Your goal. Scan the entries that follow and copy out every line containing "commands".

Stored data entries.
--- START ---

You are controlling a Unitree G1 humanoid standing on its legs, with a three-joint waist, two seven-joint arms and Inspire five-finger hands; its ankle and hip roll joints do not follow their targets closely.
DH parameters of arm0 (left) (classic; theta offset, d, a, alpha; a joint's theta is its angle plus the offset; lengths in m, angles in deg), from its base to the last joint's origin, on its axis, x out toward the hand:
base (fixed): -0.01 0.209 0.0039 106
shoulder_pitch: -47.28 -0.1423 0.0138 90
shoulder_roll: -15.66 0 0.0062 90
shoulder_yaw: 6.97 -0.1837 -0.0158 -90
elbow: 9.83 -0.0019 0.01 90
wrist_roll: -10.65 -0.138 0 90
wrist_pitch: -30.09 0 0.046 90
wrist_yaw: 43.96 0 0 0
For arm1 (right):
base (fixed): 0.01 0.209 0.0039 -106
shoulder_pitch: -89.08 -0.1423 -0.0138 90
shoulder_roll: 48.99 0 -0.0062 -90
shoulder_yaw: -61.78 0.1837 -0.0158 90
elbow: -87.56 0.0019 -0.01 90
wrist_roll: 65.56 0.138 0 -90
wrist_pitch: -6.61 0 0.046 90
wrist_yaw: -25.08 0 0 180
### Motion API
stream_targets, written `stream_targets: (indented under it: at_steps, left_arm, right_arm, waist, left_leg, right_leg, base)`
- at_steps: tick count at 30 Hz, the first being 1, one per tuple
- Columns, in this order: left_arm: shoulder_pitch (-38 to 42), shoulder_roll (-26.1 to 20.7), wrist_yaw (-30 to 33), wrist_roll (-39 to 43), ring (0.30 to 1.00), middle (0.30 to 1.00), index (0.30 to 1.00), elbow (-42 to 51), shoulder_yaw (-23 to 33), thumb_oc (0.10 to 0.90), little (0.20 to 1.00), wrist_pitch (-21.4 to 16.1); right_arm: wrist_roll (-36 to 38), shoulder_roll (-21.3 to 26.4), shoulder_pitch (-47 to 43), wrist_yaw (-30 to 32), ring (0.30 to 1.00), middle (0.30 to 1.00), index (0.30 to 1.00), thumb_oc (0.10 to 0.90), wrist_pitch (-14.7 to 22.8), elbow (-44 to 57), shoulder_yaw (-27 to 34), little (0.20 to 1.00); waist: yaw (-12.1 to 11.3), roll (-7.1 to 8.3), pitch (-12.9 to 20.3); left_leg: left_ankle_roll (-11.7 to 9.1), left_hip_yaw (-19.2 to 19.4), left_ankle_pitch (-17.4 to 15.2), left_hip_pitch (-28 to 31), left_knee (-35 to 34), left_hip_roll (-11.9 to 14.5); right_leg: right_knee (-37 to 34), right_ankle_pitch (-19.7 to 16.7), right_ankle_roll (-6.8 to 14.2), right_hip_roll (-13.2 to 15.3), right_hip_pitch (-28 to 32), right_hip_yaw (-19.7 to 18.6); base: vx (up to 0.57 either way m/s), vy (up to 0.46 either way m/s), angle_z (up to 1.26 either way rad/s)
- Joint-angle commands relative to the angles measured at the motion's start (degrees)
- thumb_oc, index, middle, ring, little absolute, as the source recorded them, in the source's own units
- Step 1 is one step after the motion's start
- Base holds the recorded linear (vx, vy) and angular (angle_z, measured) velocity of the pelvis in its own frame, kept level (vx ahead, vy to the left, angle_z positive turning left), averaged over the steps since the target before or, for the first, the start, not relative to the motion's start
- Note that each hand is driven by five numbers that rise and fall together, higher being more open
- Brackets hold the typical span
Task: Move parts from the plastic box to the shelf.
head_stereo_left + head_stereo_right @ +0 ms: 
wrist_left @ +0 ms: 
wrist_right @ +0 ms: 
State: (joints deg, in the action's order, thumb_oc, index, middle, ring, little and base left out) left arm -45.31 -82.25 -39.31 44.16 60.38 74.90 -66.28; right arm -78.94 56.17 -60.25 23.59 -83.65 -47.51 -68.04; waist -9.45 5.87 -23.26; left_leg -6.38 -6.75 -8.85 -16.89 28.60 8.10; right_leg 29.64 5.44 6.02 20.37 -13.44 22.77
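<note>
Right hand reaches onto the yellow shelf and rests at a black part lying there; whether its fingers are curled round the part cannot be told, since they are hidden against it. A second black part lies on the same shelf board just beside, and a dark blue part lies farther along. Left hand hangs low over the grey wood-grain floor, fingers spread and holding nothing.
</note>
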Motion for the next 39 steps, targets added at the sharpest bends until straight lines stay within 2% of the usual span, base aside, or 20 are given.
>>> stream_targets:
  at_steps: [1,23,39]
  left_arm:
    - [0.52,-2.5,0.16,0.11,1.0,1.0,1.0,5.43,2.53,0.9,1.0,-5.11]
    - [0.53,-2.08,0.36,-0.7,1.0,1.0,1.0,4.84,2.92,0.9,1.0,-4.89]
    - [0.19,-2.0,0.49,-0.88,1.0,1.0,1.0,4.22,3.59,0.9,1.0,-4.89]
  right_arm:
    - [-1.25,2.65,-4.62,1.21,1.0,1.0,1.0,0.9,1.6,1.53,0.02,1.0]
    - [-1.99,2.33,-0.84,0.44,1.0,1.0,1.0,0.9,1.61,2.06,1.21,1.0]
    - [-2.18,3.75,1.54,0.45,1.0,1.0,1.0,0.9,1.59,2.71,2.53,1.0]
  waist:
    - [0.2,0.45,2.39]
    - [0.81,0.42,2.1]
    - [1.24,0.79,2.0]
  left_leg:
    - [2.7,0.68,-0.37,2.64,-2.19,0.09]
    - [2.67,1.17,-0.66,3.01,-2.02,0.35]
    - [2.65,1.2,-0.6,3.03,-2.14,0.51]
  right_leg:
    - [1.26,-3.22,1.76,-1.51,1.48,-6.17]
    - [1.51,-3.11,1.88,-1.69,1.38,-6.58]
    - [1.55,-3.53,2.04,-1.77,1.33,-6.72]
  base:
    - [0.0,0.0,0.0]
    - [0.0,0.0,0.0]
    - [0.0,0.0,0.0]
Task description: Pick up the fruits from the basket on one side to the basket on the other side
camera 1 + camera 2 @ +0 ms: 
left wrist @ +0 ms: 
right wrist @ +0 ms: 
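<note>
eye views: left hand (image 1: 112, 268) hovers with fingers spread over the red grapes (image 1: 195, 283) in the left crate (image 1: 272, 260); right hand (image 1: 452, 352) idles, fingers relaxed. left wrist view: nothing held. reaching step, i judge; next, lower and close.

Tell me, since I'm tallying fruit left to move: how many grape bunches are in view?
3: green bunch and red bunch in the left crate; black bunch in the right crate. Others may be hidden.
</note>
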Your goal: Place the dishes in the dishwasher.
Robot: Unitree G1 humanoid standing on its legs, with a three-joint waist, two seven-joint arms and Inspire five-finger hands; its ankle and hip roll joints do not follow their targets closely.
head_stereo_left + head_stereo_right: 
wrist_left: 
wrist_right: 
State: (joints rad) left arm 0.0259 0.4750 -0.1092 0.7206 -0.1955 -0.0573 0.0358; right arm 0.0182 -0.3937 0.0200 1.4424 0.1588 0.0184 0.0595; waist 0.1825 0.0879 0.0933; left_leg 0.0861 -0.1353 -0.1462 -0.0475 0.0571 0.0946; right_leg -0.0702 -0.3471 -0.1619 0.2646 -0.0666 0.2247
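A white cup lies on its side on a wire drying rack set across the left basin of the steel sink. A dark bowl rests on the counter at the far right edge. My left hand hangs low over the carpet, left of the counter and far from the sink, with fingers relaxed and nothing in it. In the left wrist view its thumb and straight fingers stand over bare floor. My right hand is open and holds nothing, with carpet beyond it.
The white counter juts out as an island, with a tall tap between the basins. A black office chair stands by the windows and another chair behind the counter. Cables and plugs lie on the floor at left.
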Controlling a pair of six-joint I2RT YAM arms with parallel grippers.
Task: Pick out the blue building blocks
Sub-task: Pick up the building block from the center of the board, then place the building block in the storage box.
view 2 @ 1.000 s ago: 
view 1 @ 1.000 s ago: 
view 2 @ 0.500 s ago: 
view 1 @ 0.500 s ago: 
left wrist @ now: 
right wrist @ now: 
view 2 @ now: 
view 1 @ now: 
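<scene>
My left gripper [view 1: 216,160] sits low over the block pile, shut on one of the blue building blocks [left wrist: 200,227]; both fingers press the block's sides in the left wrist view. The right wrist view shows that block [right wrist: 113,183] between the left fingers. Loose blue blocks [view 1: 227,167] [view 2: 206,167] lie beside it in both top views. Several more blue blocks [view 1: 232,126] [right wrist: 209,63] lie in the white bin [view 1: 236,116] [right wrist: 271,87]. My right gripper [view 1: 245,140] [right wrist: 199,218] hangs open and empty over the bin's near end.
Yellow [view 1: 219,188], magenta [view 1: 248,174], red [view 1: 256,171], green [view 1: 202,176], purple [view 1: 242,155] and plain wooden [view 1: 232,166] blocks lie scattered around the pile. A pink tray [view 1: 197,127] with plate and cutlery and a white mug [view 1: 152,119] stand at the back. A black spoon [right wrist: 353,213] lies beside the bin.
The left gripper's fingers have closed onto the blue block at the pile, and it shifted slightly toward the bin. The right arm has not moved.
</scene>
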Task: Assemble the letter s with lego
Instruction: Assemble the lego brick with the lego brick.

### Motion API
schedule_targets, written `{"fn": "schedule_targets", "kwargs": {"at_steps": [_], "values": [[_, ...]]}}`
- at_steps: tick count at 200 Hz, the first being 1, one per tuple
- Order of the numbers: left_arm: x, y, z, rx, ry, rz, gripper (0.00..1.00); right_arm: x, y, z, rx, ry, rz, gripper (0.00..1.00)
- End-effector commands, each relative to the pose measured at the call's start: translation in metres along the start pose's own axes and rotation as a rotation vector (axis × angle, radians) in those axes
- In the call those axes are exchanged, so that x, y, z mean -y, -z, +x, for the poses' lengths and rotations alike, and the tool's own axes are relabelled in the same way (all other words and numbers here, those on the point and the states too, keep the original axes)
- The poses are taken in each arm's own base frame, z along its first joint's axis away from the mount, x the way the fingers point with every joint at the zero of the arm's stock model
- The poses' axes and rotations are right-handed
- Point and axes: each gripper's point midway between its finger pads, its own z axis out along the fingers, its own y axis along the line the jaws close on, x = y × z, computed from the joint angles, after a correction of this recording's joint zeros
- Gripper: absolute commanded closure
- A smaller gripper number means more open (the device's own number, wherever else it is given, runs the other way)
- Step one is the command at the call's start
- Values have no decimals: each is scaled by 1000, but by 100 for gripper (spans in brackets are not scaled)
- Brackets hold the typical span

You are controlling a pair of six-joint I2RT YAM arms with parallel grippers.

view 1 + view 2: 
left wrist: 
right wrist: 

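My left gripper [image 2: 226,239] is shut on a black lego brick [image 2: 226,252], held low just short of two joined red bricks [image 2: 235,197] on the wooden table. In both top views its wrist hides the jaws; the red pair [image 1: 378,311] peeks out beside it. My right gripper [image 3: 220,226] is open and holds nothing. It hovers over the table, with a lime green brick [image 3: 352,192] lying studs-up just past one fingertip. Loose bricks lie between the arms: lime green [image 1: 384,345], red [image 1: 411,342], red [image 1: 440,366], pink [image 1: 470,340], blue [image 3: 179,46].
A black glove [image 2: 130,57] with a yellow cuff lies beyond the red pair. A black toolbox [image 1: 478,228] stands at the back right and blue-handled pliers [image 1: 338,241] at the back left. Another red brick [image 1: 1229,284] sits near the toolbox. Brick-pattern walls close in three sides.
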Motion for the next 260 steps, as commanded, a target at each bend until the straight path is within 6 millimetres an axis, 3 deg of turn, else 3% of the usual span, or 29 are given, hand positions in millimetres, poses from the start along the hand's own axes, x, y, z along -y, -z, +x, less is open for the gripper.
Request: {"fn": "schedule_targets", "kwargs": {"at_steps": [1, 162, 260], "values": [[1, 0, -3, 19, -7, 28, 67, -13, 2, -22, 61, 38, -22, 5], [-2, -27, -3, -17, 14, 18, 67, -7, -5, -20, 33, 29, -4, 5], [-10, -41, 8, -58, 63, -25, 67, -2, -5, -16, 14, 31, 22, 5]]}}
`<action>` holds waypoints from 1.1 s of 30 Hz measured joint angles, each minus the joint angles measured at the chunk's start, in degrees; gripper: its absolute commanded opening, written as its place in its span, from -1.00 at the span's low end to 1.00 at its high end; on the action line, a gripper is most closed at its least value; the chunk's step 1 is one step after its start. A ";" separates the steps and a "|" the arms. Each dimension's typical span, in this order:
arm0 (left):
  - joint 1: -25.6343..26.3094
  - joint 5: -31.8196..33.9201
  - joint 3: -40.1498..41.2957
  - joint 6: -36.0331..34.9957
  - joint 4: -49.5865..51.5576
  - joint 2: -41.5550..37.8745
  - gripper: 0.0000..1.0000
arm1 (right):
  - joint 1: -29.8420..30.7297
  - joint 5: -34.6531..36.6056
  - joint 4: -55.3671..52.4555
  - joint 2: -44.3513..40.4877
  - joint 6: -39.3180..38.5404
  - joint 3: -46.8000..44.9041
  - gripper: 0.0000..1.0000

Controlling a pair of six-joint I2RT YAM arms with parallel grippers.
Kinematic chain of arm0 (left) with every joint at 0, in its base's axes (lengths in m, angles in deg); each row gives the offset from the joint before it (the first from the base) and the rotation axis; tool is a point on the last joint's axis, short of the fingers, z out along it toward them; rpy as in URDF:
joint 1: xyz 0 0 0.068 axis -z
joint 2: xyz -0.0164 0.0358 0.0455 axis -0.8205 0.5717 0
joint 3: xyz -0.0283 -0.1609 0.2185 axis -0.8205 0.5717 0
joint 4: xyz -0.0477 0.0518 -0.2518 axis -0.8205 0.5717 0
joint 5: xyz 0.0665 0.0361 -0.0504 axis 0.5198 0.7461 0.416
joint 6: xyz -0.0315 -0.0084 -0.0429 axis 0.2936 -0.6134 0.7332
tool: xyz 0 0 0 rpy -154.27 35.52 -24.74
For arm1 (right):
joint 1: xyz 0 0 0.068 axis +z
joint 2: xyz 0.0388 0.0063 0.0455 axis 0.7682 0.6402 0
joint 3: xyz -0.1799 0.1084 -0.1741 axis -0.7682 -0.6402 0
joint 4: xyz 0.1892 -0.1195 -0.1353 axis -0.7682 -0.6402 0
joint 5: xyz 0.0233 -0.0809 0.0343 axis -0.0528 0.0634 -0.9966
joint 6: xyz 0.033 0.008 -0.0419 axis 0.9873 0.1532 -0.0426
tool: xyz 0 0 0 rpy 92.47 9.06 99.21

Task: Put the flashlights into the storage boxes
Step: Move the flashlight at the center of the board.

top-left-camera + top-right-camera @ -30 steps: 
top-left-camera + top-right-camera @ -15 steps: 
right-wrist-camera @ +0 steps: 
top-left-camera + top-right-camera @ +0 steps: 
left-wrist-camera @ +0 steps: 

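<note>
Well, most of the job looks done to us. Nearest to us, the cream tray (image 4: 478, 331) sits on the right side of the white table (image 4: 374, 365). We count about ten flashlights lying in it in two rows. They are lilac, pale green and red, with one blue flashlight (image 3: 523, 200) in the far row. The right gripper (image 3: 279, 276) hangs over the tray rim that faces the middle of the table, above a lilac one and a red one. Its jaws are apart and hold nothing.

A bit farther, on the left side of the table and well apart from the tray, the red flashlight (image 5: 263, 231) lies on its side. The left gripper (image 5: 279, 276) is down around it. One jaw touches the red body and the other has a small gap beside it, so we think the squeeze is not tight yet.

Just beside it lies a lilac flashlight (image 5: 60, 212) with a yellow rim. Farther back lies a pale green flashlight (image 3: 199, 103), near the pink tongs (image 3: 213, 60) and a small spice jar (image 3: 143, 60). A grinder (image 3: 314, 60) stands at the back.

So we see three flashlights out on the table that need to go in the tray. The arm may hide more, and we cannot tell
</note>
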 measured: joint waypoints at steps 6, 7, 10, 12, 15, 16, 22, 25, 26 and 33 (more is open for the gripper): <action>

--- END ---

Answer section.
- Joint-angle commands relative to the angles measured at the motion's start (degrees)
- End-effector commands, each relative to the pose measured at the call's start: translation in metres along the start pose's own axes and rotation as a rotation vector (axis × angle, radians) in those axes

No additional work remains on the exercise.